Никаких мисок, в которых скапливается недоеденная еда; никакой собачьей шерсти, нет декоративных подушек, которые мама всегда раскладывает на диване у нас дома. Ни крошки на обеденном столе, ни одной чашки на барной стойке, ни пылинки на ваших фоторамках. О боже, вы так отвратительны вместе. Вы были в Гранд-Каньоне, Эмилия. И как два туриста на Эмпайр-стейт-билдинг.
В своих грязных ботинках иду по коридору, осматривая каждую фотографию. Бейсбольная бита в моей руке ощущается просто прекрасно. Вы были в спа-салоне, Эмилия. Зачем тебе спа, Эмилия? Я могу показать тебе мой спа-салон.
Вы катались на лыжах в горах, как два педика, и позировали в Египте перед пирамидами. Мой брат такой идеальный вундеркинд. У него даже нет проблем с тем, чтобы показать свой дерьмовый протез под шортами, потому что тогда все будут с ним разговаривать, и он сможет почувствовать себя важным.
Я ненавижу его, Эмилия.
Кстати, когда это ты успела повесить фотографию, как он делает тебе предложение? И кто, к черту, это сфотографировал?

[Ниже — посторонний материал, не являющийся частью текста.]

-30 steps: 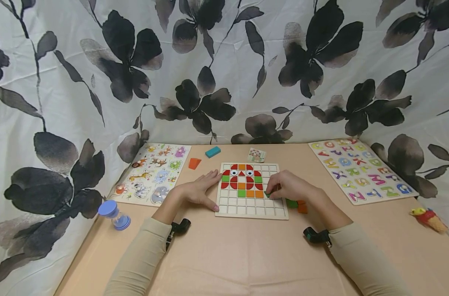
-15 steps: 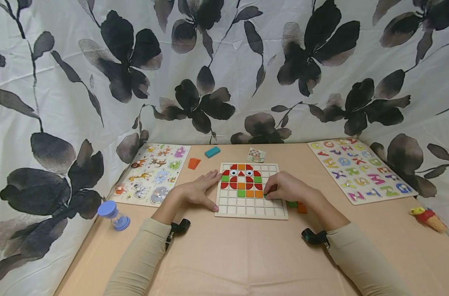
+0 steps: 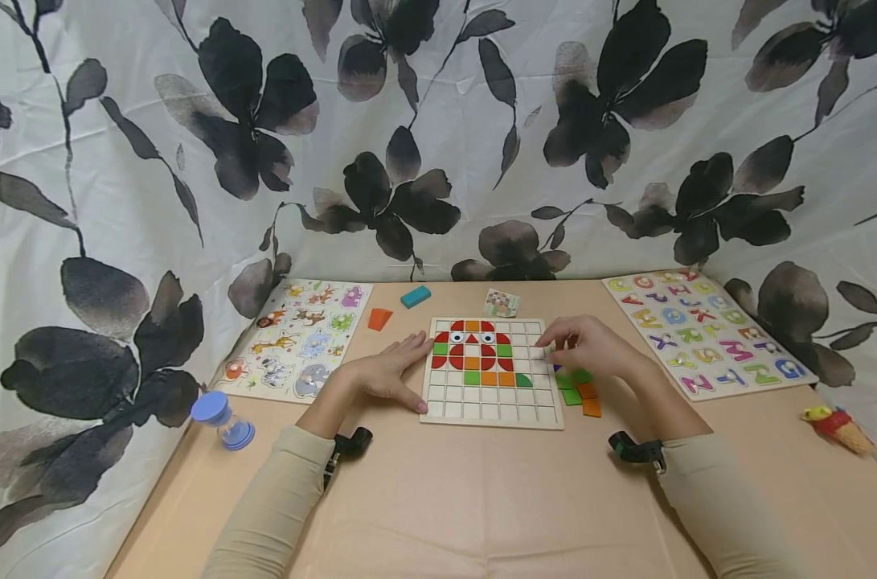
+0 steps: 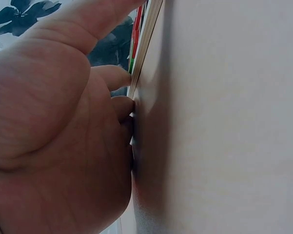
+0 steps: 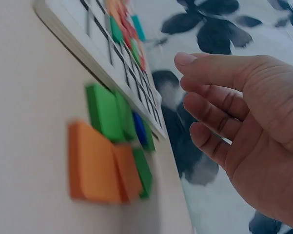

Вероятно, это была Клэр или какой-нибудь турист, которого он нанял. Вы такие жалкие.
О, у тебя есть фотография моей семьи. Я тоже там есть, Эмилия. Ты часто на нее мастурбируешь? Когда спускаешься по лестнице и видишь меня, думаешь о том, что я всегда делаю по ночам, прежде чем разыгрывать перед ним идеальную женщину?
Я убью его, Эмилия. Именно этим все и закончится, рано или поздно.
Или тебя.
Или нас.
Или любого, кто будет рядом с тобой.
Все это не может хорошо закончиться.
Замахиваюсь бейсбольной битой и одним движением сбиваю со стен все фотографии, рамки которых со звоном разлетаются по полу. Прекрасно, Эмилия. И только сейчас я пришел в ярость. Крушу ваш телевизор, идеальный стеклянный журнальный столик, вашу кофеварку за две тысячи долларов, как и всю другую кухонную электронику. Я выдергиваю ящики из шкафов и бросаю их о стену, чтобы содержимое разлетелось повсюду. Я пинаю ваши стулья и пробиваю дыры в шкафах кухни и в стенах. Эта кухня стоит здесь уже целую вечность, Эмилия. После меня она больше не будет стоять. Моя следующая цель – ваша спальня, но вместо того, чтобы успокоиться, потому что я уже выпустил большую часть своей агрессии, становится по-настоящему плохо, когда я вижу вашу кровать.
Ты позволяешь себя здесь трахать.
Я срываю матрасы и бросаю решетку через комнату, так что она глухо ударяется о шкаф. Под кроватью находятся небольшие коробочки, Эмилия, с чем-то внутри. Я подтягиваю их поближе и открываю. Ты, маленькая шлюшка.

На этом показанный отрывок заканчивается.